Wir haben am Mittwoch eine Erklärung veröffentlicht, in der wir unter anderem für Mindestbedingungen bei Regierungsbeteiligungen eintreten – kein Sozialabbau, keine Privatisierungen, keine Kriegseinsätze. Das wird aus unserer Sicht eine wichtige Debatte in diesem Parteibildungsprozeß sein. Zum anderen muß durch Programm, Satzung und Statut abgesichert werden, daß es sich um ein neues Projekt handelt, das wirklich die Mitglieder beteiligen will. Wir fordern die Trennung von Amt und Mandat, die paritätische Besetzung der Gremien und Vorstände für eine Übergangszeit sowie die Absicherung der Beteiligungsmöglichkeiten von Mitgliedern befreundeter Parteien oder sozialer Bewegungen – wie es ja Anspruch der neuen Partei sein soll.

F: Aus dem Kreis der Zurückgetretenen hört man, daß dies eine unpolitische Haltung sei, welche die WASG letztlich politikunfähig mache.

Kontroverse Debatten gehören zum Selbstverständnis unserer Wahlalternative, die sich doch stets als linke Sammlungsbewegung verstanden hat.

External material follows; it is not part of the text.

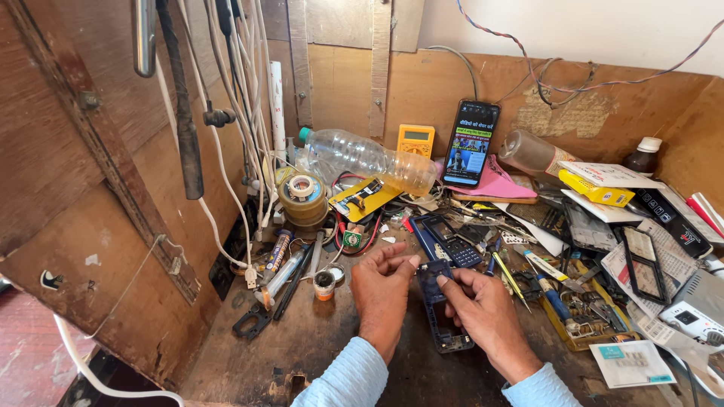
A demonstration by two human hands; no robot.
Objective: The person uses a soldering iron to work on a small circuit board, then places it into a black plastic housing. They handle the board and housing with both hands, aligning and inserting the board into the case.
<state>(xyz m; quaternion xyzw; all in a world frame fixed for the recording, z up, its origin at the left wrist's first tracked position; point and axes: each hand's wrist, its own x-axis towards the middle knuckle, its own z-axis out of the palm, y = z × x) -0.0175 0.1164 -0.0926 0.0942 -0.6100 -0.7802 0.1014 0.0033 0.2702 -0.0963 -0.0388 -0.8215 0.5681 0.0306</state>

Mit »Politikunfähigkeit« hat das nichts zu tun. Eher damit, daß wir keine geschliffene Funktionärspartei sein wollen.

F: Die Zurückgetretenen sprechen von einer Allianz antikapitalistischer und basisdemokratisch orientierter Mitglieder in Schleswig-Holstein, deren gemeinsames Ziel es sei, den Parteibildungsprozeß zu stoppen und die realpolitisch orientierten Mitglieder herauszudrängen. Auch die Debatte zur Regierungsbeteiligung in Berlin hätte dies gezeigt.

Das ist eine Fehleinschätzung, denn in Schleswig-Holstein sind wir fast alle für eine neue linke Partei, die sich aus WASG, Linkspartei.PDS und weiteren Kräften herausbildet. Doch ein solcher Prozeß muß fair und demokratisch verlaufen, sonst schlägt die Stunde der Ankommer und Opportunisten. Das betrifft dann auch Berlin. Das ist ein politischer Konflikt, der nicht administrativ gelöst werden kann. Als Oppositionskraft können wir nur erfolgreich sein, wenn wir die neue linke Partei als Sammlungsbewegung verstehen, in der eine Pluralität von bürgerlichen Humanisten und sozialen Christen bis zu Sozialisten und Kommunisten ihren Platz hat.